- **What the task requires**
Skip the pictures. Copy all the rest of the records down exactly.
-- Opening Marker --
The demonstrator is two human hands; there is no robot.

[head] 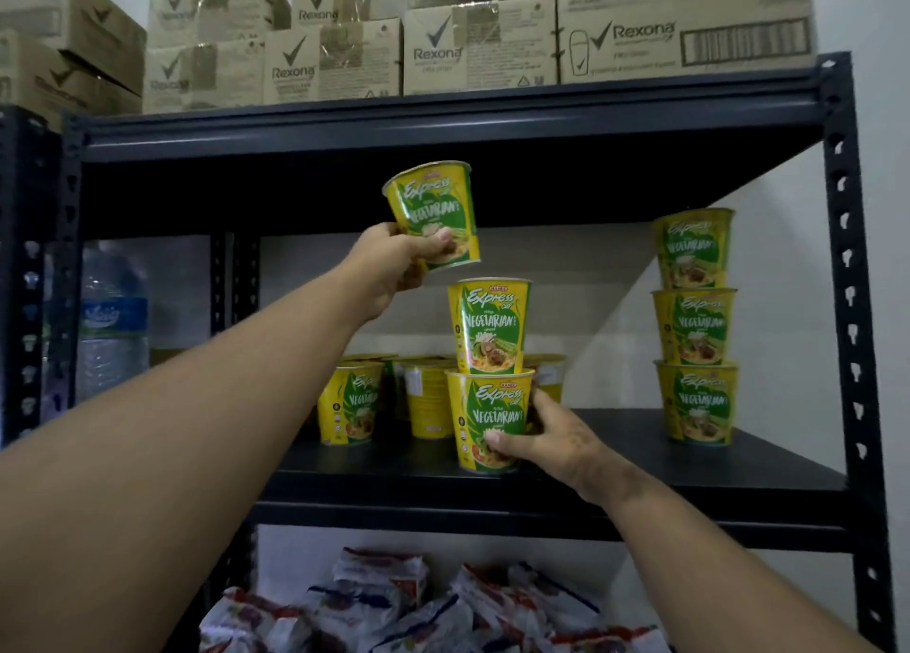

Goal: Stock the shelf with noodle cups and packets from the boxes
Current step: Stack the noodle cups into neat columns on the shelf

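Mid-frame, the left hand grips a raised noodle cup. Below, the right hand holds the bottom cup of a two-cup stack.

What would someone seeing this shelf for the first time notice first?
Probably the yellow noodle cup the left hand holds up above a two-cup stack mid-shelf, while the right hand grips the stack's bottom cup. Next, the three-cup stack at the shelf's right end, and the Rexona boxes on top.
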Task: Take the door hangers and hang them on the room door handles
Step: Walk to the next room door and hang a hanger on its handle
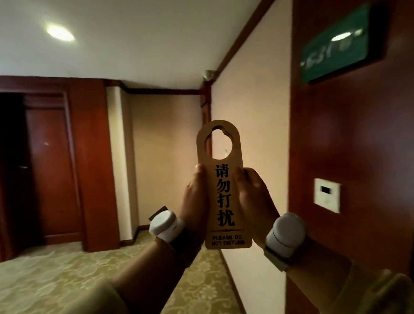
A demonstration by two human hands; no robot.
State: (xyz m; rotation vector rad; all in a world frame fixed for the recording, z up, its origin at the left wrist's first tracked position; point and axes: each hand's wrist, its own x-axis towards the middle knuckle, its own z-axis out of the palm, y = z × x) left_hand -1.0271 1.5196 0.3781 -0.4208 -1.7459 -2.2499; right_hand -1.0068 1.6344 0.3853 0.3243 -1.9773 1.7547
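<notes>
Both hands hold one door hanger (222, 187) upright in the lower middle of the frame, printed face toward the camera. On the hanger's left edge the left hand (195, 195) is curled round it, thumb tip showing at the front; on the right edge the right hand (252, 192) grips it the same way, thumb laid on the face beside the black characters. The hanger is tan, with a round hole at its top and the words "PLEASE DO NOT DISTURB" along its bottom. Each wrist carries a white device on a strap, the left wrist device (163, 224) and the right wrist device (286, 235). At the right of the frame stands a dark wooden panel (357, 136) bearing a green sign (338, 44) in the upper right and a white wall switch plate (326, 194) lower down. A wooden door (51, 168) stands at the left of the frame, with a small handle (23, 167). Patterned green carpet (52, 282) fills the lower left, and a ceiling light (59, 32) glows in the upper left.
</notes>
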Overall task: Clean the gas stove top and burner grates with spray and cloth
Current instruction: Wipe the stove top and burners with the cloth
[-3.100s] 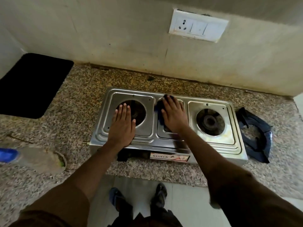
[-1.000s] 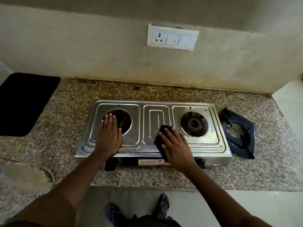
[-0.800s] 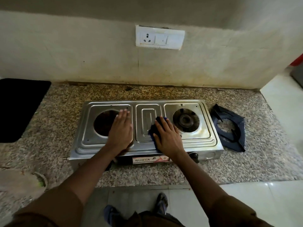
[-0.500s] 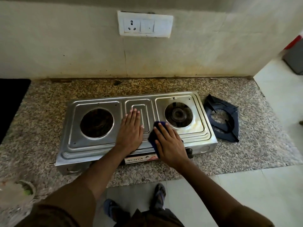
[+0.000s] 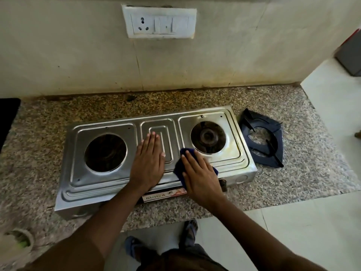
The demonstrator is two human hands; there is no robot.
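Pressing a dark blue cloth (image 5: pixel 179 165) flat under the open right hand (image 5: pixel 202 178) at the front of the steel stove top (image 5: pixel 109 184), left hand (image 5: pixel 149 163) resting flat-fingered beside it, burner grate (image 5: pixel 261 138) off on the counter (image 5: pixel 39 133).

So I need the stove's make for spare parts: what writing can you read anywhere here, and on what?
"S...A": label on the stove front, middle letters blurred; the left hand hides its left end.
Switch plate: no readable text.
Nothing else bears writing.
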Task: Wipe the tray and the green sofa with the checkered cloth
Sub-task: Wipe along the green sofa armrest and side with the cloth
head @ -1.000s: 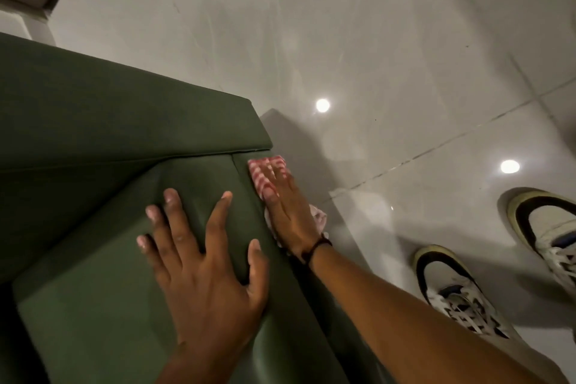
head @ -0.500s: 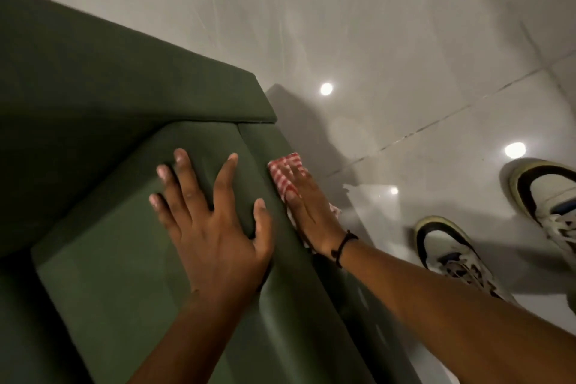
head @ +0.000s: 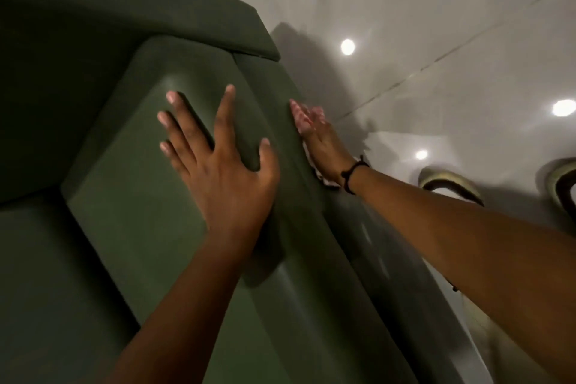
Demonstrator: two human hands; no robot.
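L hand (head: 227, 178) flat on green sofa (head: 131, 227) | R hand (head: 324, 146) presses checkered cloth (head: 307, 115) on side

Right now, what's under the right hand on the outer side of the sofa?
The checkered cloth is pressed between the right hand and the green sofa side. Only its pink-and-white edges show at the fingertips and near the wrist; the rest is covered by the palm.

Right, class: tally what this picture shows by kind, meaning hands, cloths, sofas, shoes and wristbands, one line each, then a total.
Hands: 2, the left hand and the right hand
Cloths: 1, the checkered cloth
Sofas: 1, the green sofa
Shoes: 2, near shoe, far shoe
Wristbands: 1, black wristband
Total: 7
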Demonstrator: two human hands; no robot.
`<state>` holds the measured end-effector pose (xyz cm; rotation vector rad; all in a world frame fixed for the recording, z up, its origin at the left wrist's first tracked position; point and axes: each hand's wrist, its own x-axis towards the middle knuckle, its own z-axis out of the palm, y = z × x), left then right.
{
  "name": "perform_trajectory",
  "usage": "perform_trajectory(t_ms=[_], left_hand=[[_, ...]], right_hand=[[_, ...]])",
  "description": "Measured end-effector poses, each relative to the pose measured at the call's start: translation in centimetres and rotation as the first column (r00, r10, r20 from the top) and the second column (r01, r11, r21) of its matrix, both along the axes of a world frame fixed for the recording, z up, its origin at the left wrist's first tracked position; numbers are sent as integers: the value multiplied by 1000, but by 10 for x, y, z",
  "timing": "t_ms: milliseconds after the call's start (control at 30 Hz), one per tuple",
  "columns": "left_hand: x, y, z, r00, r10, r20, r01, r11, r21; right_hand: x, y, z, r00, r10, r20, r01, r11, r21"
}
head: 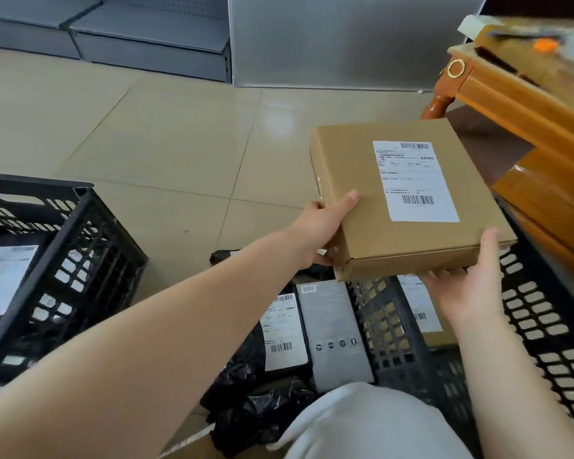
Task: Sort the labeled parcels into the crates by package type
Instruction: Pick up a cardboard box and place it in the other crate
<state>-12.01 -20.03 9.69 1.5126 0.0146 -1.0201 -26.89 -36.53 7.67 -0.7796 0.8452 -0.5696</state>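
Note:
A flat brown cardboard box [355, 180] with a white shipping label is held level above the black crate on the right [388, 329]. My left hand [322, 226] grips its near left edge, thumb on top. Under its near right corner, my right hand [471, 286] holds it with the thumb on the top face. Inside that crate lies another labeled cardboard parcel [421, 313], mostly hidden by the box and my hand. At the left stands a second black crate [90, 246] with a black labeled bag [4, 279] in it.
On the tiled floor between the crates lie black plastic mailer bags [246, 385], one with a white label [280, 329], and a grey parcel [335, 332]. A wooden table [497, 91] stands at the right. Grey metal shelving [153, 44] lines the far wall.

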Motion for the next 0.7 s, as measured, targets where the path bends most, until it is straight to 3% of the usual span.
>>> perform_trajectory(t_ms=[167,300,367,500,633,700], left_hand=[[-29,-39,-8,999,-46,18,46,999,-5],[-53,-56,-14,937,-287,199,275,957,89],[-64,-61,-23,843,-433,318,379,899,220],[-69,-61,-56,567,-694,444,496,717,490],[-68,-55,-80,362,-780,510,476,625,619],[-67,-56,-84,325,-773,545,448,633,631]], right_hand=[[-18,-18,-17,978,-207,-39,207,978,-16],[-43,-46,-26,953,-294,-72,291,956,-48],[-57,-58,-30,937,-336,-98,333,942,-49],[-88,-72,-48,906,-400,-136,400,916,-28],[-107,-77,-70,906,-352,-235,361,933,-4],[-110,-78,-84,896,-334,-294,350,937,1]])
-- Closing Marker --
- **Task solution**
The demonstrator is two human hands; there is no robot.

[head] 

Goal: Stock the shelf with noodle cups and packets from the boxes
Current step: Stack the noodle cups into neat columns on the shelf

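Mid-frame, the left hand grips a raised noodle cup. Below, the right hand holds the bottom cup of a two-cup stack.

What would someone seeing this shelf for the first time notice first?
Probably the yellow noodle cup the left hand holds up above a two-cup stack mid-shelf, while the right hand grips the stack's bottom cup. Next, the three-cup stack at the shelf's right end, and the Rexona boxes on top.
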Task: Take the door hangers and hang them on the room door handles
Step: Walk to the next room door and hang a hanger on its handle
A demonstration by two human hands; no robot.
State: (xyz m; rotation vector rad; all in a world frame fixed for the recording, z up, its origin at the left wrist's first tracked position; point and axes: each hand's wrist, its own x-axis towards the middle knuckle, its own z-axis out of the palm, y = z × x) left_hand -1.0271 1.5196 0.3781 -0.4208 -1.7459 -2.2499; right_hand -1.0068 1.6344 0.3853 0.3243 -1.9773 1.7547
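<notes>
Both hands hold one door hanger (222, 187) upright in the lower middle of the frame, printed face toward the camera. On the hanger's left edge the left hand (195, 195) is curled round it, thumb tip showing at the front; on the right edge the right hand (252, 192) grips it the same way, thumb laid on the face beside the black characters. The hanger is tan, with a round hole at its top and the words "PLEASE DO NOT DISTURB" along its bottom. Each wrist carries a white device on a strap, the left wrist device (163, 224) and the right wrist device (286, 235). At the right of the frame stands a dark wooden panel (357, 136) bearing a green sign (338, 44) in the upper right and a white wall switch plate (326, 194) lower down. A wooden door (51, 168) stands at the left of the frame, with a small handle (23, 167). Patterned green carpet (52, 282) fills the lower left, and a ceiling light (59, 32) glows in the upper left.
</notes>
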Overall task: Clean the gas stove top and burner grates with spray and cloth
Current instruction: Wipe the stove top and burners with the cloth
[-3.100s] 
[-1.000s] 
[-0.800s] 
[-0.500s] 
[+0.000s] 
The demonstrator is two human hands; there is no robot.
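Pressing a dark blue cloth (image 5: pixel 179 165) flat under the open right hand (image 5: pixel 202 178) at the front of the steel stove top (image 5: pixel 109 184), left hand (image 5: pixel 149 163) resting flat-fingered beside it, burner grate (image 5: pixel 261 138) off on the counter (image 5: pixel 39 133).

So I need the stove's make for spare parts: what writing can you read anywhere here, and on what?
"S...A": label on the stove front, middle letters blurred; the left hand hides its left end.
Switch plate: no readable text.
Nothing else bears writing.
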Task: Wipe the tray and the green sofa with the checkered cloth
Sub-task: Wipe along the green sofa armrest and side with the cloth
head @ -1.000s: 
head @ -0.500s: 
head @ +0.000s: 
Demonstrator: two human hands; no robot.
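L hand (head: 227, 178) flat on green sofa (head: 131, 227) | R hand (head: 324, 146) presses checkered cloth (head: 307, 115) on side

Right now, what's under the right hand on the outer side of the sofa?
The checkered cloth is pressed between the right hand and the green sofa side. Only its pink-and-white edges show at the fingertips and near the wrist; the rest is covered by the palm.

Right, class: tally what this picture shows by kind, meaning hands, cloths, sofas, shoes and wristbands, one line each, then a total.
Hands: 2, the left hand and the right hand
Cloths: 1, the checkered cloth
Sofas: 1, the green sofa
Shoes: 2, near shoe, far shoe
Wristbands: 1, black wristband
Total: 7
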Demonstrator: two human hands; no robot.
`<state>` holds the measured end-effector pose (xyz cm; rotation vector rad; all in a world frame fixed for the recording, z up, its origin at the left wrist's first tracked position; point and axes: each hand's wrist, its own x-axis towards the middle knuckle, its own z-axis out of the palm, y = z × x), left then right.
{
  "name": "perform_trajectory",
  "usage": "perform_trajectory(t_ms=[_], left_hand=[[_, ...]], right_hand=[[_, ...]])",
  "description": "Measured end-effector poses, each relative to the pose measured at the call's start: translation in centimetres and rotation as the first column (r00, r10, r20 from the top) and the second column (r01, r11, r21) of its matrix, both along the axes of a world frame fixed for the recording, z up, its origin at the left wrist's first tracked position; numbers are sent as integers: the value multiplied by 1000, but by 10 for x, y, z",
  "timing": "t_ms: milliseconds after the call's start (control at 30 Hz), one per tuple",
  "columns": "left_hand: x, y, z, r00, r10, r20, r01, r11, r21; right_hand: x, y, z, r00, r10, r20, r01, r11, r21"
}
head: 
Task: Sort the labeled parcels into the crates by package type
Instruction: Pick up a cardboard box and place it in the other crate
<state>-12.01 -20.03 9.69 1.5126 0.0146 -1.0201 -26.89 -36.53 7.67 -0.7796 0.8452 -0.5696</state>
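Note:
A flat brown cardboard box [355, 180] with a white shipping label is held level above the black crate on the right [388, 329]. My left hand [322, 226] grips its near left edge, thumb on top. Under its near right corner, my right hand [471, 286] holds it with the thumb on the top face. Inside that crate lies another labeled cardboard parcel [421, 313], mostly hidden by the box and my hand. At the left stands a second black crate [90, 246] with a black labeled bag [4, 279] in it.
On the tiled floor between the crates lie black plastic mailer bags [246, 385], one with a white label [280, 329], and a grey parcel [335, 332]. A wooden table [497, 91] stands at the right. Grey metal shelving [153, 44] lines the far wall.
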
Motion for the next 0.7 s, as measured, targets where the path bends most, until it is straight to 3% of the usual span.
>>> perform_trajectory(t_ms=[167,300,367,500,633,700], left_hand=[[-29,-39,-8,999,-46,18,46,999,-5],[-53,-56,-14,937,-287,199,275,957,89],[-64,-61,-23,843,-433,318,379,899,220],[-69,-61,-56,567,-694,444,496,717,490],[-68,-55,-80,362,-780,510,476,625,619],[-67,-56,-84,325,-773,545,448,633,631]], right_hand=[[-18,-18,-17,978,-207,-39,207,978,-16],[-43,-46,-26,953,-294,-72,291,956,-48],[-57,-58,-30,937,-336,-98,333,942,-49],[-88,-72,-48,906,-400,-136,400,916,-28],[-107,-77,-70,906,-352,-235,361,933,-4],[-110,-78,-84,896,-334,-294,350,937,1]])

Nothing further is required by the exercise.